• Problem requirements:
Please, without the pictures, retype exactly the lines from the start of the material through the line that holds "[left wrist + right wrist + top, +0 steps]".
================================
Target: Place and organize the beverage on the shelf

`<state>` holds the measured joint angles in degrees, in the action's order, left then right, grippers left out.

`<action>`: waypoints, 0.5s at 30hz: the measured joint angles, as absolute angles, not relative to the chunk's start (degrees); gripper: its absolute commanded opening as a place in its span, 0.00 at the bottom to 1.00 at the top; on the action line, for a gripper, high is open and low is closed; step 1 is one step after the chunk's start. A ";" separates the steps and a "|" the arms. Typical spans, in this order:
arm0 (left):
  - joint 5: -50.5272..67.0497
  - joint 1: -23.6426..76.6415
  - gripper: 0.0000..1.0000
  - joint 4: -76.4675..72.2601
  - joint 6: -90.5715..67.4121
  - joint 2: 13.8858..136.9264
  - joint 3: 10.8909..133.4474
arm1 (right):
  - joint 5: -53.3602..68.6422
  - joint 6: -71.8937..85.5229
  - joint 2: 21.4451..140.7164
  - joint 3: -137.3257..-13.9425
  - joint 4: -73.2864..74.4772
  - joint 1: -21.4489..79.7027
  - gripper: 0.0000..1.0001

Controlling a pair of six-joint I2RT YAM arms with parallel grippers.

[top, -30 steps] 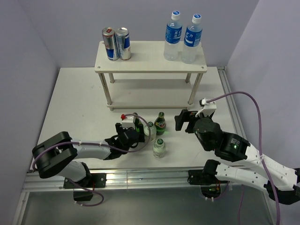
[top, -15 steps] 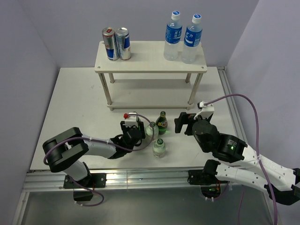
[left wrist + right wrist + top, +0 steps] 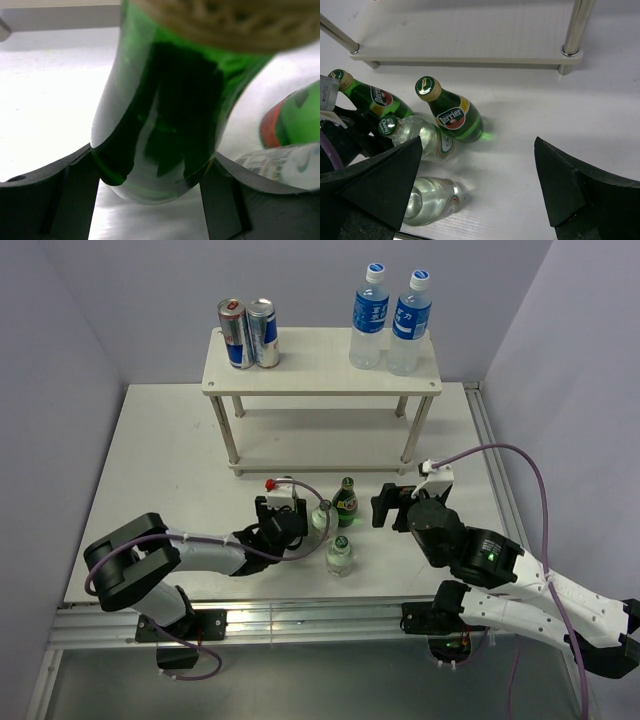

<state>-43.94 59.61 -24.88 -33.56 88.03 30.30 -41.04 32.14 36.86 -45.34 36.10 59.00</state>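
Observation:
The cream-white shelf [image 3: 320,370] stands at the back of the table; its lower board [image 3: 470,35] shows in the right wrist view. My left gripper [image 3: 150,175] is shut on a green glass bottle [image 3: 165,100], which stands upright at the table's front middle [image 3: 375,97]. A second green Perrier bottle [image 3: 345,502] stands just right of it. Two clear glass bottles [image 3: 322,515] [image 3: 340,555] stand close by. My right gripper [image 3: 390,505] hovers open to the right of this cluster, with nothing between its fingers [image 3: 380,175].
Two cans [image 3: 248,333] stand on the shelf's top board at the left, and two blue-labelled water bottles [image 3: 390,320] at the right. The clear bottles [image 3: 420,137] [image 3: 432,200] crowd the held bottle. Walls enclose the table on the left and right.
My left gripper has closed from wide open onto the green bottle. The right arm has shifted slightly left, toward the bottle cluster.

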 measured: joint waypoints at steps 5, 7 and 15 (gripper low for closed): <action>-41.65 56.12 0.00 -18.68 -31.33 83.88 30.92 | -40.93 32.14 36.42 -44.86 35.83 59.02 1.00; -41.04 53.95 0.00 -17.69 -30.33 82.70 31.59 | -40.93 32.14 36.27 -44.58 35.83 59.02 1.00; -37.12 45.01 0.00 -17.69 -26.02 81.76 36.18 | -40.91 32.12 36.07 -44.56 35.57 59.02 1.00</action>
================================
• Exercise response:
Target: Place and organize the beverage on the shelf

`<state>` holds the measured joint angles in degrees, in the action's order, left then right, grippers left out.

`<action>`: waypoints, 0.5s at 30hz: the measured joint angles, as absolute angles, not relative to the chunk's start (degrees); gripper: its absolute commanded opening as a place in its span, 0.00 at the bottom to 1.00 at the top; on the action line, for a gripper, high is open and low is closed; step 1 is one step after the chunk's start. A ";" separates the steps and a "|" the arms. Typical spans, in this order:
arm0 (left):
  - joint 5: -50.5272..67.0497
  - joint 1: -23.6426..76.6415
  - gripper: 0.0000..1.0000
  - joint 4: -76.4675..72.2601
  - joint 6: -90.5715..67.4121
  - joint 2: 13.8858..136.9264
  - joint 3: 10.8909..133.4474
arm1 (right):
  - joint 5: -53.3602..68.6422
  - joint 6: -71.8937..85.5229
  - joint 2: 21.4451..140.7164
  - joint 3: -137.3257..-13.9425
  - joint 4: -73.2864..74.4772
  - joint 1: -21.4489..79.7027
  - gripper: 0.0000..1.0001

Controlling a pair of six-joint I2RT YAM arms with parallel grippers.

[top, -30 steps] 
[top, -15 steps] 
[left wrist + right wrist + top, +0 steps] 

There's no more to this exercise.